Et pourtant il y en a quelques uns :
- Bordeaux, investisseurs étrangers amenés par Lopes, ont laminé le club en 2 ans (ça va finir en banqueroute)
- Strasbourg déjà à l'époque, le fameux Jafar Hilali et son hélicoptère, la descente en National et le passage par la case amateurs
- Le Havre, qui n'a plus existé dans le foot français pendant une dédennie sous pavillon américain. Ah si, ils devaient recruter Adriano
- Sochaux et les chinois de Ledus qui ont vendu du rêve mais n'arrivaient même pas à payer les factures du traiteur et du nettoyage
- Nice et Ineos, quelqu'un a compris le projet ne serait-ce que sur le court terme ?
- Nancy, et les branquignoles ayant pris la suite de Rousselot, descendus sportivement en N2, peut être repêchés pour mieux recommencer en 2024
Et ça commence à Lyon, le feuilleton n'est qu'à l'épisode 1.
Y'a un vrai faux exemple avec Toulouse, ils sont gagné une coupe de France, pour peut être vivre la saison du grand n'importe quoi à partir de septembre vu comme c'est parti.

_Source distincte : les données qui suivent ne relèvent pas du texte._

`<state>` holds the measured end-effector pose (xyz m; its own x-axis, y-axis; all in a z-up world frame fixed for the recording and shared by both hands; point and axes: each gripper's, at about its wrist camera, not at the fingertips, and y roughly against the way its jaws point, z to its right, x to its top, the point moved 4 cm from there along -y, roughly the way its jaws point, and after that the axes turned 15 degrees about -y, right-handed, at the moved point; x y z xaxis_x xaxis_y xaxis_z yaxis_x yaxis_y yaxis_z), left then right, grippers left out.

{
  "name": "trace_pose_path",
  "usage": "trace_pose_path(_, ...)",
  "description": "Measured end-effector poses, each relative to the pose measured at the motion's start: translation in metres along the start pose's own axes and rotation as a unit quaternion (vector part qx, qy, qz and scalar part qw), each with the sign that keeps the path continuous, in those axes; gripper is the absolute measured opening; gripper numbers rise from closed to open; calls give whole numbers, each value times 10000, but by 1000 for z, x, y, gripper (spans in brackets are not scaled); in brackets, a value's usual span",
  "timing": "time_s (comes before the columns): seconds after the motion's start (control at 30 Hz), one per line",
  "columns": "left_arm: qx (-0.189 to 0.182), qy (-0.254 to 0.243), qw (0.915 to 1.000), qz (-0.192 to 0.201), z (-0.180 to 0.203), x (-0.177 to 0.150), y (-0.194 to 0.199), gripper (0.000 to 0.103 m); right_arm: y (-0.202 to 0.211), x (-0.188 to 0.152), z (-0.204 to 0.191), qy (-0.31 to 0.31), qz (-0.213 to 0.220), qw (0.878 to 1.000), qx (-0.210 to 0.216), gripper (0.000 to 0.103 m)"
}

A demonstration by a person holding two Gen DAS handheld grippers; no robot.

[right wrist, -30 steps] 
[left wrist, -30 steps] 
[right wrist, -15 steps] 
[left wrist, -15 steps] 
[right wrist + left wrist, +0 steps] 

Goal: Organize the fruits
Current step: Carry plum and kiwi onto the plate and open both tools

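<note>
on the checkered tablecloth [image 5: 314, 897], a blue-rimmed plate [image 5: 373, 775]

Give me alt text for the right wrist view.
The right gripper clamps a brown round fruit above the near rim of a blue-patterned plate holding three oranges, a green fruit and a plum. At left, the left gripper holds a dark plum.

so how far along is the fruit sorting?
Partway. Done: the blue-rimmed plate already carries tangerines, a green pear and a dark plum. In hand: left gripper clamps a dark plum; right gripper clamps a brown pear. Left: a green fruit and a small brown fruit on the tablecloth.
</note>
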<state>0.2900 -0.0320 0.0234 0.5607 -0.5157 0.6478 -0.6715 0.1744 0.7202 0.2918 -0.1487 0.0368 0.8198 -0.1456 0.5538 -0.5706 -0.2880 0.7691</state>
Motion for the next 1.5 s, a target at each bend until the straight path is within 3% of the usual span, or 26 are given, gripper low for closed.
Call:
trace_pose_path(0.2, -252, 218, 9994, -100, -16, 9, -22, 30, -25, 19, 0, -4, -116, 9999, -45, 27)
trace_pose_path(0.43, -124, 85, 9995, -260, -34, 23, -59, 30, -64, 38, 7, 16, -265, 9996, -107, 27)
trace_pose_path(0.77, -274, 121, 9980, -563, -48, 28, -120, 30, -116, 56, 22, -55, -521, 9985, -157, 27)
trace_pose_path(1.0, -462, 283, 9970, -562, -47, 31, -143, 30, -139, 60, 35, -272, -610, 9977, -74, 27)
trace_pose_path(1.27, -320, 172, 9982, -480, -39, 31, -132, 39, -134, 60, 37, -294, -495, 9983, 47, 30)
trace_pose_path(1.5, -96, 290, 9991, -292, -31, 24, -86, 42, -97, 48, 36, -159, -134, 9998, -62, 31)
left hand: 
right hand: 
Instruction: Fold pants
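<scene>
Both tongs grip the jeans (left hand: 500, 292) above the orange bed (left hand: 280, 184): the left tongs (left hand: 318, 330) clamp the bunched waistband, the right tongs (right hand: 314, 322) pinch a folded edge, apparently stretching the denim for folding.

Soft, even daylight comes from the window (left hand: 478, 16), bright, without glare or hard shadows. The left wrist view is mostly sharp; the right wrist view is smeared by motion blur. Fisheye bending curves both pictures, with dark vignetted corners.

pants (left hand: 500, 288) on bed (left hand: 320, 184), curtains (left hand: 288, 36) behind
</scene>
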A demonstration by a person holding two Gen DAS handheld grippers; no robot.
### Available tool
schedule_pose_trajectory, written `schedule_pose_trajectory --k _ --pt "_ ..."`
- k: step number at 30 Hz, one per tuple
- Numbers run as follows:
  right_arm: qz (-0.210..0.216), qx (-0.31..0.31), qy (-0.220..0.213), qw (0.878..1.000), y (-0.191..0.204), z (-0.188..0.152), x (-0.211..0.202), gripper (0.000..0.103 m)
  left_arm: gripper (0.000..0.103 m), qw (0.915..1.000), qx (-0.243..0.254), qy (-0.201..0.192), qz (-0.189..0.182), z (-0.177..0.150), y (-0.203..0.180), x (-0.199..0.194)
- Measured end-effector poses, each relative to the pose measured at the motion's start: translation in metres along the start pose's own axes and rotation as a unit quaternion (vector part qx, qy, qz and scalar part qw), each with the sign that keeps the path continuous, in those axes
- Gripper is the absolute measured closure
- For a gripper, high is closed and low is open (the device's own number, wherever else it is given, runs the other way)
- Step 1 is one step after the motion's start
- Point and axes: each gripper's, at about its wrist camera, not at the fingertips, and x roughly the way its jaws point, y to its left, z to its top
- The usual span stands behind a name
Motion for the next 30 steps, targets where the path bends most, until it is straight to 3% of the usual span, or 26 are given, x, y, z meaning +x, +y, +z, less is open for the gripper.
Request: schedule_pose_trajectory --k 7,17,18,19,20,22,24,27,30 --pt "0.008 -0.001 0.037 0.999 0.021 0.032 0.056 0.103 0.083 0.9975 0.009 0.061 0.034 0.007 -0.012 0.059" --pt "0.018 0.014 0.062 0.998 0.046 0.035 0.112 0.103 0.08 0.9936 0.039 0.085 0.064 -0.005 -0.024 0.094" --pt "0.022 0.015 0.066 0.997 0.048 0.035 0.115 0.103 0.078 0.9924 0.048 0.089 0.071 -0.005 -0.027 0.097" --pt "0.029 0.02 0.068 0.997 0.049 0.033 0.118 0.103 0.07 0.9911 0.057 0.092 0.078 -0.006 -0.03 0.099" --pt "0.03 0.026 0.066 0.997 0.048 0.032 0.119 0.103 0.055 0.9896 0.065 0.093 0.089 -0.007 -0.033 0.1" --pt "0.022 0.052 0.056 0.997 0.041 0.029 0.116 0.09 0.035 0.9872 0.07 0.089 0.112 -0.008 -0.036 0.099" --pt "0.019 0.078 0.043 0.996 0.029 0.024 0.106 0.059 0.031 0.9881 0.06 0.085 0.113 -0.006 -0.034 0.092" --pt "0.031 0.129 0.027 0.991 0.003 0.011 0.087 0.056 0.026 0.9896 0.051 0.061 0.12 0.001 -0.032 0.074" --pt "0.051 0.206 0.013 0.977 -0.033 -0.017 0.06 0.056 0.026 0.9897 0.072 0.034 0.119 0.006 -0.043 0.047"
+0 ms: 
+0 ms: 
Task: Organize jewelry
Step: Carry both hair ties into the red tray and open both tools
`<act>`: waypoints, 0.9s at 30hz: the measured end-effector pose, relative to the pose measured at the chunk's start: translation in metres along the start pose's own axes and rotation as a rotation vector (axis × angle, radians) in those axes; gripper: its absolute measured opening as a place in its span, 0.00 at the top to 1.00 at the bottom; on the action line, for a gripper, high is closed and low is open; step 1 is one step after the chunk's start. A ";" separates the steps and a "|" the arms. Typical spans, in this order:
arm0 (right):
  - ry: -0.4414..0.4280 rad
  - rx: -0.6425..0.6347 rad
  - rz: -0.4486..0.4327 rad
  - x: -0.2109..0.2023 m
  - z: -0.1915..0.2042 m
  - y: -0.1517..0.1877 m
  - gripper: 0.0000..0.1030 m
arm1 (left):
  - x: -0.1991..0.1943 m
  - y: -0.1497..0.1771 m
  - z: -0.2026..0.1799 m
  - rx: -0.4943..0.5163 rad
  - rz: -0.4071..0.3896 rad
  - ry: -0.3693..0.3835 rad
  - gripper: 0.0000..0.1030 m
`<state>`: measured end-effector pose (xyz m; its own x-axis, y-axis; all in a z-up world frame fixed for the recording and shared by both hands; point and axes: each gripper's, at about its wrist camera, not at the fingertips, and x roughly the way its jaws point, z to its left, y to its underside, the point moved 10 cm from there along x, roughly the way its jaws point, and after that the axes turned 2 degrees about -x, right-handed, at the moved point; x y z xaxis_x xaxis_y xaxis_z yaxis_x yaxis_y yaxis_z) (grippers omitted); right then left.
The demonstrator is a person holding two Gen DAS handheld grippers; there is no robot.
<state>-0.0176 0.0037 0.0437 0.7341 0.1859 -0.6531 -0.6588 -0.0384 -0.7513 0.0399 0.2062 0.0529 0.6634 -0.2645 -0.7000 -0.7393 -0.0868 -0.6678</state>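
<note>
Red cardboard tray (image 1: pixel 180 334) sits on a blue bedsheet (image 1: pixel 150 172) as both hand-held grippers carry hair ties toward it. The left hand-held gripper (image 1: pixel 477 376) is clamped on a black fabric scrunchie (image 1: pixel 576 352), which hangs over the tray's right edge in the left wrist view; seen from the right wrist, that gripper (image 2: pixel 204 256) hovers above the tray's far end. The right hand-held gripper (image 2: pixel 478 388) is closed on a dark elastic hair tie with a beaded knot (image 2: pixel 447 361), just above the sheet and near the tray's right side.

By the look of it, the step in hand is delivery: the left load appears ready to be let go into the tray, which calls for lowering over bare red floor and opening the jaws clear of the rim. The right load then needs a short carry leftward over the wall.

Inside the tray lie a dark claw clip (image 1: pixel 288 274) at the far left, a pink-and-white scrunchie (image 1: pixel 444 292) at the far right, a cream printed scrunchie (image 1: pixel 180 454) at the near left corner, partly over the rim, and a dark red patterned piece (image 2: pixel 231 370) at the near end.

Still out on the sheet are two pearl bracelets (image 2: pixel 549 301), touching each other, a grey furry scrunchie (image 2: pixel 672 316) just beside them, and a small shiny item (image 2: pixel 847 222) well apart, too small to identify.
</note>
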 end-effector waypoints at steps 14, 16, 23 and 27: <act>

C'est peut être réducteur, mais les "petits" clubs sans une énorme assise financière vivent ou ont vécu leurs heures de gloire avec des mécènes modestes et locaux : Montpellier, Nantes, Reims, Guingamp, Strasbourg, Nancy, Rennes (cas particulier d'une des plus grosses fortunes qui délègue la gestion du sporitf à plus compétent que lui)... les titres/les finales/les qualifications en Coupe d'Europe ont été remportés avec Nicollin, Kita, Caillot, Le Graët, Keller, Rousselot,... et pas avec des financiers qui mettent une somme X sur un compte et attendent un résultat X + 15% un an après, quelque soit la façon d'y arriver.
Y'a des hautes, y' des bas, les supporters l'acceptent si on ne vend pas leur âme au diable qui s'habille en Prada.